Sorry about that. I must have messed up a bit in cut/paste mode. I put in the errant line. My guess is that this second part will be more robust than the first. –  Daniel Lichtblau Feb 27 at 23:52
    
If you could make your test data available in some way (that is easily imported into Mathematica, which presumably is already the case since you use it), that would be useful. –  Daniel Lichtblau Feb 27 at 23:59

There are probably better ways to go about this but one possibility is to use memoization to avoid repeated Fourier transforms. Also you only need a few elements from the FT. The code below will compute and cache the values needed. It can be memory intensive though so if you have many such computations to do it would be a good idea to clear the definitions every so often.

Clear[ff, expons, tabl];
tabl[f_, a_, b_, sr_, nn_] := 
 tabl[f, a, b, sr, nn] = 
  Table[a Cos[2. Pi f t] + b Sin[2. Pi f t], {t, 0., (nn - 1.)/sr, 
    1./sr}]
expons[nn_, n_] := 
 expons[nn, n] = Exp[-2.*Pi*I*(n - 1)/nn*Range[0., nn - 1.]]
ff[f_, a_, b_, sr_, nn_, n_] := 
 ff[f, a, b, sr, nn, n] = 1/nn*expons[nn, n].tabl[f, a, b, sr, nn]

modelH2[sr_, nn_][{f_?NumericQ, A_?NumericQ, B_?NumericQ}][n_, ri_] :=
  Module[{ft, op},
  ft = ff[f, A, B, sr, nn, n];
  Which[ri == 0, op = Re[ft], ri == 1, op = Im[ft]]; op]

Now you can run your fit but as modified below, and everything else as in your posts.

FindFit[data, modelH2[sr, nn][{fr, a, b}][x, y], 
  {{fr, 2*(n - 1)}, {a, 1.2}, {b, 1.2}}, {x, y}]

It uses half the number of function evaluations and most are recalled from prior ones, so it's around 20x faster.

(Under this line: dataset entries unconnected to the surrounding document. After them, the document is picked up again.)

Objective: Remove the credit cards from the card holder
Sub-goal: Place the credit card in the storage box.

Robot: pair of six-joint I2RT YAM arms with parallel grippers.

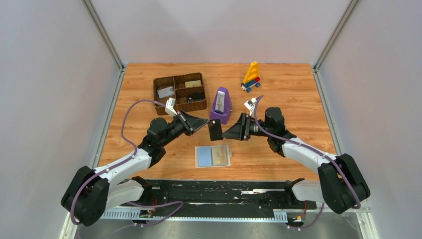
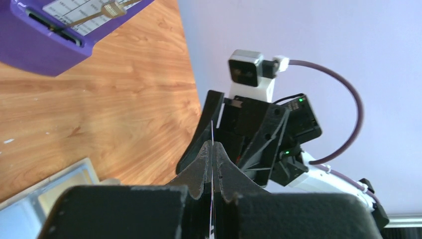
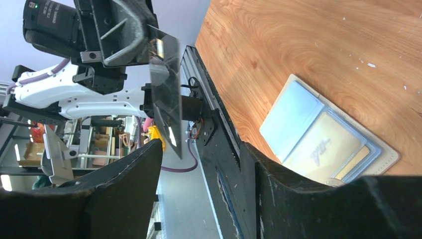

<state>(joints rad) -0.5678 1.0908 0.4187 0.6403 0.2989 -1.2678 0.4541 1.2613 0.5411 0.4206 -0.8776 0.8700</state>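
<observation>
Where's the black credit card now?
Top view, centre: the black credit card is pinched in the left gripper, in mid-air between the purple metronome and the light-blue card holder.

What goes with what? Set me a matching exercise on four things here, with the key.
1 black card
2 card holder
3 purple metronome
4 toy boat

a lies open, flat on the table
b stands beside the woven tray
c pinched in the left gripper, in mid-air
d near the far edge, right of the metronome

Pairs: 1-c, 2-a, 3-b, 4-d
</observation>
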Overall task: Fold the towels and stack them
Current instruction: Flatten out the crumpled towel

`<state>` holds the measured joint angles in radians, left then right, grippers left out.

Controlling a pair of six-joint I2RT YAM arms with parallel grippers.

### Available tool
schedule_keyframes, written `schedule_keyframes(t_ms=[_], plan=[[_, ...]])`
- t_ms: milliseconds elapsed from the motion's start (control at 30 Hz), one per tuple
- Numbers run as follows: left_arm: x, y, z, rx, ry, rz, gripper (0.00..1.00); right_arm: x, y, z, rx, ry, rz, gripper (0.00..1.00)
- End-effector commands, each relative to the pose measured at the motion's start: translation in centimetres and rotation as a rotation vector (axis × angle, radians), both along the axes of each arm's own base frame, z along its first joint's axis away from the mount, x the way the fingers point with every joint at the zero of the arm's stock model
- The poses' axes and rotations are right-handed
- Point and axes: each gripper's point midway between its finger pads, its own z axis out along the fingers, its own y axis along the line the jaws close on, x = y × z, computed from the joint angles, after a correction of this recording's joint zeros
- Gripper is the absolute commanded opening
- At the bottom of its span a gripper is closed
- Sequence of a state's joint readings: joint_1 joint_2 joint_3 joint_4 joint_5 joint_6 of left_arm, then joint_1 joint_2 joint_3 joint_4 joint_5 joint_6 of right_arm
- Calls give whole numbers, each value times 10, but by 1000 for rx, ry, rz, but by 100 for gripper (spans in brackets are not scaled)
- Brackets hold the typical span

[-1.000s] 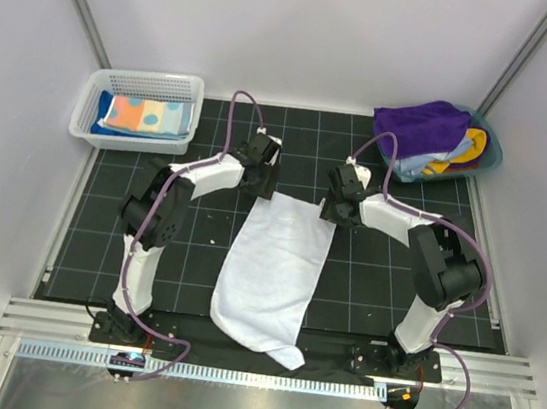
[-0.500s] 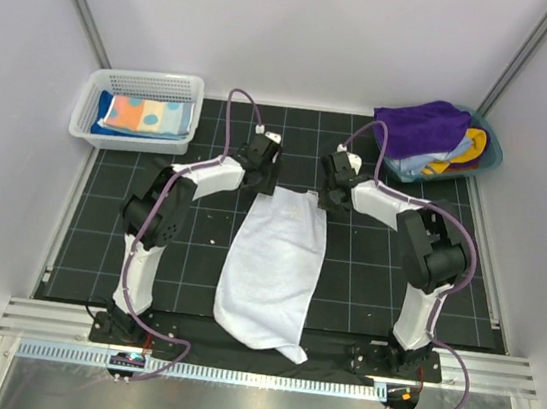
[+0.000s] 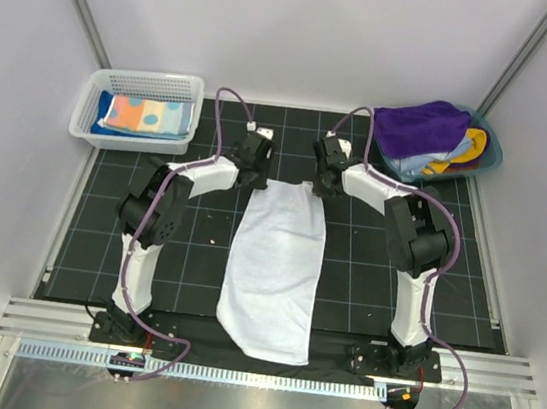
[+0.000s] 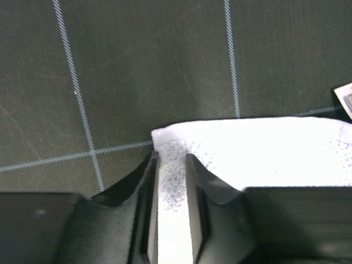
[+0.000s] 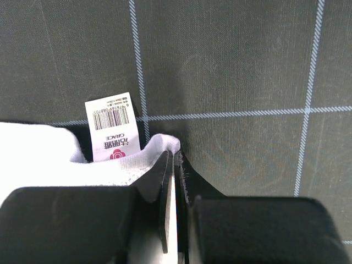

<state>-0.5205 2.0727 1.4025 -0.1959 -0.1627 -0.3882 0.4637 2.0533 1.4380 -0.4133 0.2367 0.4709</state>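
White towel (image 3: 274, 265) lies flat lengthwise at centre frame of the top view on the black grid mat (image 3: 98, 232), far edge mid frame, near end at the bottom by the arm bases. Left gripper (image 4: 170, 165) is clamped on the far-left corner, cloth filling the gap between its jaws. Right gripper (image 5: 171, 159) is pinched tight on the far-right corner, jaws nearly together on a thin fold, barcode tag (image 5: 113, 129) just left of it. The step looks like the first fold. Judgement: lift both corners evenly, keep the edge taut between the claws, carry it toward frame bottom and lay it square on the near edge. The left grip sits at the very tip and could slip. Folded polka-dot towel (image 3: 144, 115) is in the basket (image 3: 84, 109) upper left; purple towel (image 3: 420, 126) tops the tub (image 3: 492, 153) upper right.
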Motion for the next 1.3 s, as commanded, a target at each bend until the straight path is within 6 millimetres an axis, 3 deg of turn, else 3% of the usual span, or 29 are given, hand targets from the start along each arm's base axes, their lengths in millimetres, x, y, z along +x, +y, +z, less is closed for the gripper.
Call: schedule_keyframes(t_ms=[0,333,533,800,1000,1267], plan=[[2,3,4,-54,1,12,28,4,-7,-2,-58,9,11,8],[17,19,6,-73,-13,50,0,23,-12,16,-85,-39,19,8],[29,23,25,-86,-88,86,0,41,-12,40,-83,-102,22,8],[63,29,75,-132,-230,156,0,80,3,86,-40,-224,35,8],[95,24,113,-208,-345,149,0,106,2,109,-14,-296,18,7],[127,24,136,-302,-399,123,0,133,-7,142,18,-398,10,5]])
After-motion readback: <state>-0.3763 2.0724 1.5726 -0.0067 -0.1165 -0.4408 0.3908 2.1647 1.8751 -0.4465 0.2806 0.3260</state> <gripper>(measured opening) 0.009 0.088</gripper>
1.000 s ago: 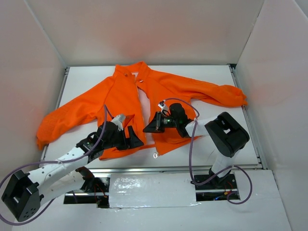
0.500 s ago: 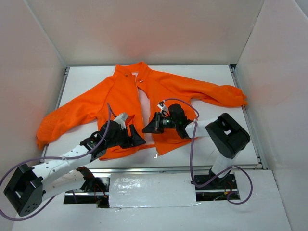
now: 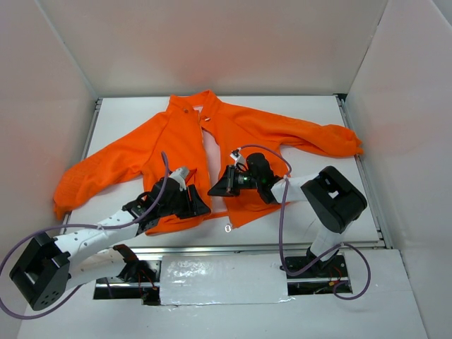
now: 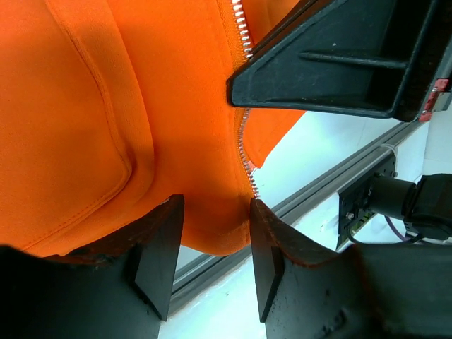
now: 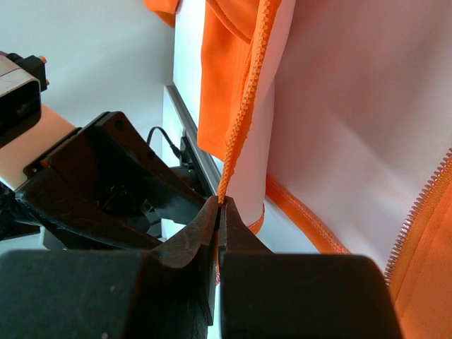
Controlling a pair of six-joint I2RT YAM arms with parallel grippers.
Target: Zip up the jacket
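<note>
The bright orange jacket [image 3: 176,141] lies open, front up, on the white table, collar at the far side. My left gripper [image 3: 200,205] is at the bottom hem of the jacket's left panel. In the left wrist view its jaws [image 4: 212,254] stand apart, with the hem [image 4: 205,226] bulging between them beside the zipper teeth [image 4: 245,141]. My right gripper [image 3: 215,189] is shut on the orange zipper edge [image 5: 247,92] of the other panel and holds it lifted [image 5: 219,208], with the pale lining [image 5: 367,106] showing. The two grippers are close together.
White walls enclose the table on three sides. A metal rail [image 3: 282,247] runs along the near edge. A small white ring [image 3: 228,227] lies by the hem. The purple cable [image 3: 281,212] loops over the right arm. The sleeves spread left [image 3: 78,180] and right [image 3: 332,138].
My left gripper has slid right along the bottom hem toward the zipper edge. The right gripper has barely moved and keeps its hold.
</note>
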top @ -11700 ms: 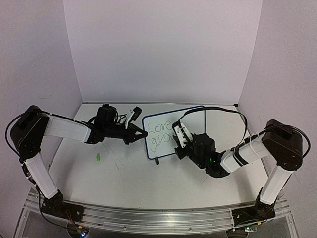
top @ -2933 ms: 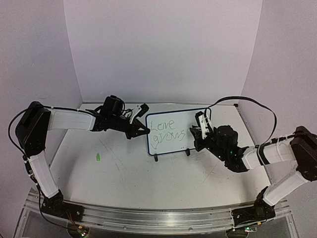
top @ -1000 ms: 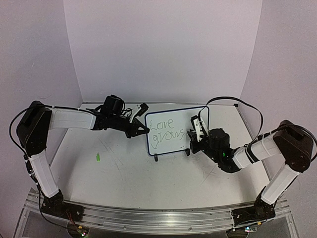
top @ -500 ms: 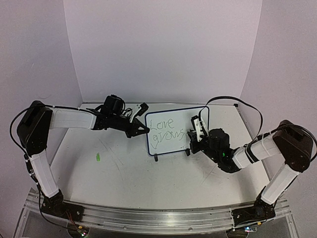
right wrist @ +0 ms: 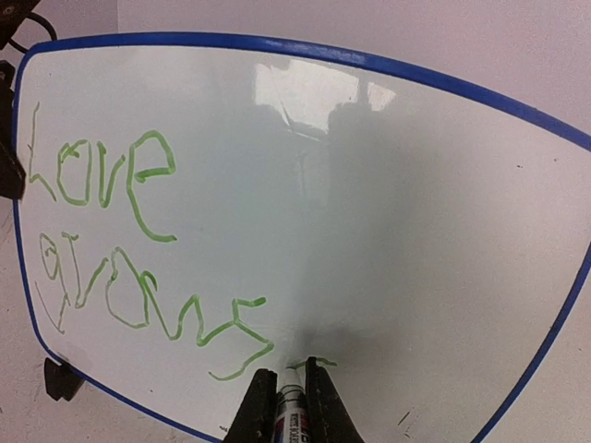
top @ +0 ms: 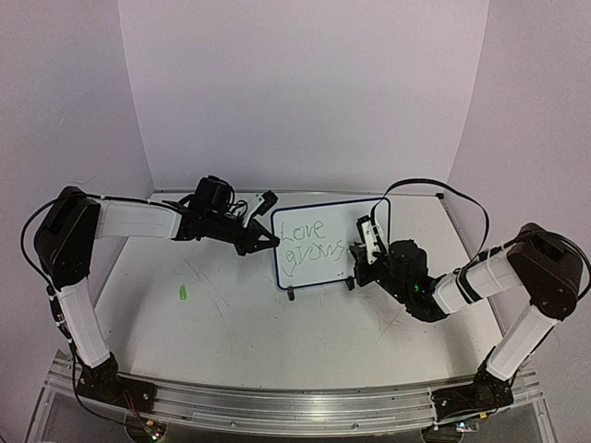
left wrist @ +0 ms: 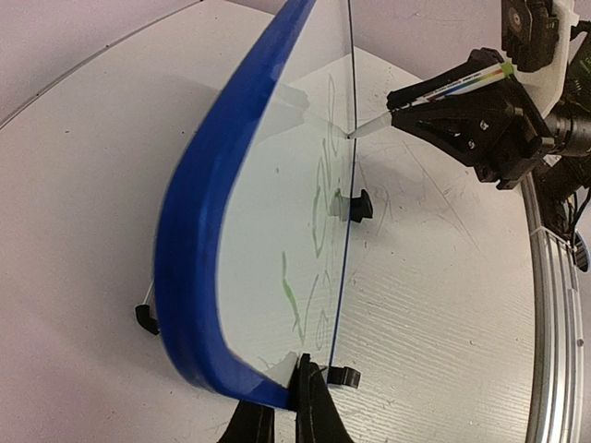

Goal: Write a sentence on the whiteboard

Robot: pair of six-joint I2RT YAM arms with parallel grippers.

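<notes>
At table centre, the whiteboard (top: 346, 214) was pinched at 9 o'clock by the left gripper (top: 268, 242). A marker (right wrist: 289, 411), clamped by the right gripper (right wrist: 291, 374), was held at 5 o'clock of the sentence (right wrist: 120, 231). The board could have been tipped by excess pressure.

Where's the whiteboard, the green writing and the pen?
whiteboard (top: 346, 217): top view, bare white face.
green writing (right wrist: 138, 208): right wrist view, the e in "Love".
pen (left wrist: 434, 90): left wrist view, its barrel.

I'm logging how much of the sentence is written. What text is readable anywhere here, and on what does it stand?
"Love": green handwriting, top line of the whiteboard.
"grows": green handwriting, second line of the same board.
Print on the marker barrel: too small to read.
</notes>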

Caveat: Most frequencies above around 7 seem fine (smaller than that and data cannot grab so large a range around the peak). But 23.1 causes both methods to give a negative value for b and a frequency of 376.9. It seems that some rare cases will need to be subtracted from sr.

--- edit ---

Right...of course...there should be two peaks, and if the one on the right is a hair larger than the one on the left, then we get a seemingly "large" frequency. So it might be good to place this line after the one that calculates the position n of the max peak.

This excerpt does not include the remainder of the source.